> TASK REQUIREMENTS: Whenever a line in the data holds the string "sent", copy that line.

> AVAILABLE RECORDS:
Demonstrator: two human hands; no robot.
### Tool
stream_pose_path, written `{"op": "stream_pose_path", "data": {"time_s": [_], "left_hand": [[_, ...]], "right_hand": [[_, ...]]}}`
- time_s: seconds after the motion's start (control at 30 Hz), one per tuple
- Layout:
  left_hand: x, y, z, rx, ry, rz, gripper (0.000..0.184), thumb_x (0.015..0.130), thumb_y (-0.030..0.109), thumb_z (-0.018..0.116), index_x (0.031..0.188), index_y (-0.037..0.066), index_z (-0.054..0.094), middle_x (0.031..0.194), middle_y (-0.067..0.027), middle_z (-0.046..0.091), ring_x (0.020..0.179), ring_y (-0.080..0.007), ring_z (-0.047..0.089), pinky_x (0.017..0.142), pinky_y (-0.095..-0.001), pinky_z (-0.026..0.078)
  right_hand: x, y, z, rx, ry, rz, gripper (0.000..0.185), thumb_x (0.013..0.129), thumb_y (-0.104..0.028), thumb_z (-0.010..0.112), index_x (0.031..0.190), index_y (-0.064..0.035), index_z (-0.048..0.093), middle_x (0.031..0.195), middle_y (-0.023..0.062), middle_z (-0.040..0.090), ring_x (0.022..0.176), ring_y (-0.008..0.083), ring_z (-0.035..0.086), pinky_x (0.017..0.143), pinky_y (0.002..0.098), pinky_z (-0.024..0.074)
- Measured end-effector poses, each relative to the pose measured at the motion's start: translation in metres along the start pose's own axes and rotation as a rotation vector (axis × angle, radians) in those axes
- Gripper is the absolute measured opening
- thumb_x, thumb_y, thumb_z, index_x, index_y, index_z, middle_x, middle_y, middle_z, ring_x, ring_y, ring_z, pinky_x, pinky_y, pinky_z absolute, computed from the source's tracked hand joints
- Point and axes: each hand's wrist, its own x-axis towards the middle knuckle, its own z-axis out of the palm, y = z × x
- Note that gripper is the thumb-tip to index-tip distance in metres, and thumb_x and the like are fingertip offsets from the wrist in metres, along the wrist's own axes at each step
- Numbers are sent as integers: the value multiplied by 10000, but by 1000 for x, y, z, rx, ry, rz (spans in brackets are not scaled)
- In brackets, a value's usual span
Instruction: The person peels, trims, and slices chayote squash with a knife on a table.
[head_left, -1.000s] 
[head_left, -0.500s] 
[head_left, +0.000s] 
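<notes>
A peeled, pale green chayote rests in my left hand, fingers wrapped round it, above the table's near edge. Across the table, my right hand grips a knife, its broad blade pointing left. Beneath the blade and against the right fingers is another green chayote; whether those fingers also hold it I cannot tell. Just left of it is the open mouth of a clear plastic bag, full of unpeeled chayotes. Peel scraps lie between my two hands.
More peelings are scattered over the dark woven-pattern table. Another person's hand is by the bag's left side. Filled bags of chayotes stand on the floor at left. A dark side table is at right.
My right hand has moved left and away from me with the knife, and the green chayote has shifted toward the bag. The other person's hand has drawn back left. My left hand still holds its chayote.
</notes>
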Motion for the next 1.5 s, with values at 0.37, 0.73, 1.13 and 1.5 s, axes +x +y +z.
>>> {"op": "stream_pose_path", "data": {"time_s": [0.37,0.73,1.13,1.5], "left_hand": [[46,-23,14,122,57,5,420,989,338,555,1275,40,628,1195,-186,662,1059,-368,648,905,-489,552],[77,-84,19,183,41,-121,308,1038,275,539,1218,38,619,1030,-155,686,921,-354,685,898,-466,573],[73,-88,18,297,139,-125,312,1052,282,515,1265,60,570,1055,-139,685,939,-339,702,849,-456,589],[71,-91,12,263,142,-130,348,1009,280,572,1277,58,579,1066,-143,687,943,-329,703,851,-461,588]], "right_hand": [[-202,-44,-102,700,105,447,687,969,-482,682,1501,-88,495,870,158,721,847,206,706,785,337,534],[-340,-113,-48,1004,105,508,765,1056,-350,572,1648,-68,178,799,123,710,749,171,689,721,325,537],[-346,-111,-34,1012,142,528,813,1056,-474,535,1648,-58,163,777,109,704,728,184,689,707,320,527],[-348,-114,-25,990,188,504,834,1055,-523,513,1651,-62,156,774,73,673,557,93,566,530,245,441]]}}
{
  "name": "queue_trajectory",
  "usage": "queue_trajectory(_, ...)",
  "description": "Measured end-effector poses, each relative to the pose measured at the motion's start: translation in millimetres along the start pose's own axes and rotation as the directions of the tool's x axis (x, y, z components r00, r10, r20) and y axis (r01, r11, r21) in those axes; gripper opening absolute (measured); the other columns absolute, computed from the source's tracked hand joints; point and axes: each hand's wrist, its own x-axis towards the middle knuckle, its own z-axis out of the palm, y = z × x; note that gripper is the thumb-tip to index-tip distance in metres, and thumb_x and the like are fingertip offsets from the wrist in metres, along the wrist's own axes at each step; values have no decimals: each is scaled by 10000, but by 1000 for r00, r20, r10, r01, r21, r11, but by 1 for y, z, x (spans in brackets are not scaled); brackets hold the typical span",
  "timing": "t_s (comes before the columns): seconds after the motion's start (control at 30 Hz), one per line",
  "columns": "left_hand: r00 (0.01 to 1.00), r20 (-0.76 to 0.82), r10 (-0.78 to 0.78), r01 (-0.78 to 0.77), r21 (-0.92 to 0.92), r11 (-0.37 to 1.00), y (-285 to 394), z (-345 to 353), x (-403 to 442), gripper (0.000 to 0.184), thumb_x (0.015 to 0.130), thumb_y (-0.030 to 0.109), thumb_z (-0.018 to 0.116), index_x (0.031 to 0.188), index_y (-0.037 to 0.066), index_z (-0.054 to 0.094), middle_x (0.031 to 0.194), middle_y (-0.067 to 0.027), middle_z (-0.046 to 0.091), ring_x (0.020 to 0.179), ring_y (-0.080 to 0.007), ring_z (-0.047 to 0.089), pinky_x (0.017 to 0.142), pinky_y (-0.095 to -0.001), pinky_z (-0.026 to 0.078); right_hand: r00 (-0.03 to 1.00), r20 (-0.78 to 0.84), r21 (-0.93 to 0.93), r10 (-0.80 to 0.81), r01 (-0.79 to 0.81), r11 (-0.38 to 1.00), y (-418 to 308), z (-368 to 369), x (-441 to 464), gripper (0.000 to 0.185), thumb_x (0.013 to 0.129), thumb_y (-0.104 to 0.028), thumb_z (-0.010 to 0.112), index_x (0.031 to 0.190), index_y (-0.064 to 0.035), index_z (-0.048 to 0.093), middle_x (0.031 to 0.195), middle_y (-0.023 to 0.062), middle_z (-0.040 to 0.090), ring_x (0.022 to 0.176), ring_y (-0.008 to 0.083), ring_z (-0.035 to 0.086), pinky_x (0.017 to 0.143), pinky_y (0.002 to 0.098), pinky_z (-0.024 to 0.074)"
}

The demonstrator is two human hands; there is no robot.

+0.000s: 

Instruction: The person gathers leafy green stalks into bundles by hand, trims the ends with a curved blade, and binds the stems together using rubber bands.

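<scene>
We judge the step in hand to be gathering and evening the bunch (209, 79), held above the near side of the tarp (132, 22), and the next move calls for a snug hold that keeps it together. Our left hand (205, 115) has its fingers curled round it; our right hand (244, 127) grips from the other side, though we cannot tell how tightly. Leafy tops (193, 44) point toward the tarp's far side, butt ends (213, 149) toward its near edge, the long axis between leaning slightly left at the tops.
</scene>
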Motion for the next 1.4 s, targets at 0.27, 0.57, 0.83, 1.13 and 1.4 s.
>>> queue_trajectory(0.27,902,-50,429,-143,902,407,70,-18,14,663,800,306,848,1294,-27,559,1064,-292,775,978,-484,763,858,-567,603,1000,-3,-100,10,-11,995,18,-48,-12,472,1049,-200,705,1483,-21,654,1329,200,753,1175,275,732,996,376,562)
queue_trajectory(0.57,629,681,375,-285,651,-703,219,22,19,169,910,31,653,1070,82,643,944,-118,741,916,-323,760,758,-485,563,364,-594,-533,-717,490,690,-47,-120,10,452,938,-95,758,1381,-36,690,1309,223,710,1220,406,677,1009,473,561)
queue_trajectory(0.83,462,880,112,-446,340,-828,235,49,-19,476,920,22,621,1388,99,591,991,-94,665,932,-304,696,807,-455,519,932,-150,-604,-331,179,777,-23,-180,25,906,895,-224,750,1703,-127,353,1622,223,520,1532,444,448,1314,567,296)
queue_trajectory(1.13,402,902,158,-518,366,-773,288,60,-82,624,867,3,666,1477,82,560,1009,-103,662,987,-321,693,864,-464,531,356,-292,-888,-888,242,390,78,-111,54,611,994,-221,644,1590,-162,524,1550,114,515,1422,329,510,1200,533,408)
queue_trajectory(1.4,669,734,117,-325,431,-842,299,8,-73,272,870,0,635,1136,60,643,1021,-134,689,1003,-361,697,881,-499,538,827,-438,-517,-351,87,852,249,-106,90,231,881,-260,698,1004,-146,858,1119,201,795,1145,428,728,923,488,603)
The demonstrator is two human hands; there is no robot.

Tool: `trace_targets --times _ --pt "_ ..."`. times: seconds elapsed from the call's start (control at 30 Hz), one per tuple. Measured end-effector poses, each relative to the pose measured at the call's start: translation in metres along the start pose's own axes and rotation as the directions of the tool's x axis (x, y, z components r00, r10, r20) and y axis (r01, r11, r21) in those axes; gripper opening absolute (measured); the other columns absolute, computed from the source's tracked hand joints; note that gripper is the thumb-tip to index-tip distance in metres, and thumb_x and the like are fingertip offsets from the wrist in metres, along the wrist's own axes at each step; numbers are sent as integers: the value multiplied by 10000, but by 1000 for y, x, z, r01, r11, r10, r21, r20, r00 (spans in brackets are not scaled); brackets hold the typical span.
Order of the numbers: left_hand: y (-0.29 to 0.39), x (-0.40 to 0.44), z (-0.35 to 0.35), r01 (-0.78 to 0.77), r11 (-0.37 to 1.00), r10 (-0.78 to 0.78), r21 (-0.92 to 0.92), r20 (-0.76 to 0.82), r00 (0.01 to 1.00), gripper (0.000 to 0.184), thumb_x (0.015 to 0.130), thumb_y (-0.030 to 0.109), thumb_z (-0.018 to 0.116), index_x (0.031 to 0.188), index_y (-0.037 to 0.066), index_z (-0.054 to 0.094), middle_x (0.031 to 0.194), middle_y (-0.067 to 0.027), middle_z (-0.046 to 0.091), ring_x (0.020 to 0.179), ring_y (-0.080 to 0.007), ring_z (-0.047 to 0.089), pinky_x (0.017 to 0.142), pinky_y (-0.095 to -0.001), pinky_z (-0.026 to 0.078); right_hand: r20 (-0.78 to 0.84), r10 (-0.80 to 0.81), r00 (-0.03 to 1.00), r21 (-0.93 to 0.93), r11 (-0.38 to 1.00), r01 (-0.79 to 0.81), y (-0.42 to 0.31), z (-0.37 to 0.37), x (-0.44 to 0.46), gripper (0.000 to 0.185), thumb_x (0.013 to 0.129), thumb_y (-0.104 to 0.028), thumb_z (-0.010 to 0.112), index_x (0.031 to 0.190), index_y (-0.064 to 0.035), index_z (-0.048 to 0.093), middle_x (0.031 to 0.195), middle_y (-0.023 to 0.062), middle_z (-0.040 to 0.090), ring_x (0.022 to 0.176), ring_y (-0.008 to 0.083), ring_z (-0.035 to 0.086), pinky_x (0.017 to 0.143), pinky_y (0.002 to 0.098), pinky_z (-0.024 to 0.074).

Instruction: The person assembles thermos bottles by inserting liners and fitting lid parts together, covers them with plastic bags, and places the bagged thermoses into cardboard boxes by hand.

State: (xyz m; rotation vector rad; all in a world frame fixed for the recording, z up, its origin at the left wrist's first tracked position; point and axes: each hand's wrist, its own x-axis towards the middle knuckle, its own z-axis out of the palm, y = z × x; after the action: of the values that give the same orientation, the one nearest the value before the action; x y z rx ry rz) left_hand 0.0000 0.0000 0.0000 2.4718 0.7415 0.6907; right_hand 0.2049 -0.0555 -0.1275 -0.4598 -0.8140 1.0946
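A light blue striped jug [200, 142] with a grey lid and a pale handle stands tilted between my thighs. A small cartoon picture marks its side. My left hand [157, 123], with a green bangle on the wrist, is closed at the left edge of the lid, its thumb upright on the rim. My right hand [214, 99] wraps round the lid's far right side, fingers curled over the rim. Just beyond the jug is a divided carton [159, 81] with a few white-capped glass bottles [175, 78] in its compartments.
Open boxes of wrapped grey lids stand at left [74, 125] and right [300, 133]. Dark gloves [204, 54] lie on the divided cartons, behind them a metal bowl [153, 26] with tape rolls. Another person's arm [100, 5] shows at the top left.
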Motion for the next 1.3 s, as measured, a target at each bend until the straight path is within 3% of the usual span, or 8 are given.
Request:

> WRITTEN RESPONSE:
- Numbers are sent as integers: the value multiplied by 10000, but by 1000 for x, y, z, rx, ry, rz (spans in brackets are not scaled)
Tool: `trace_targets --times _ --pt "_ ..."`. times: seconds elapsed from the call's start (control at 30 Hz), one per tuple. Measured end-effector poses, each relative to the pose measured at the call's start: translation in metres along the start pose's own axes and rotation as the directions of the tool's x axis (x, y, z components r00, r10, r20) and y axis (r01, r11, r21) in those axes; gripper opening absolute (measured); the other columns absolute, computed from the source's tracked hand joints; note that gripper is the thumb-tip to index-tip distance in metres, and thumb_x and the like are fingertip offsets from the wrist in metres, along the wrist's own axes at each step; numbers are sent as integers: the value multiplied by 10000, but by 1000 for y, x, z, r01, r11, r10, r21, r20, r00 (spans in brackets are not scaled); brackets hold the typical span.

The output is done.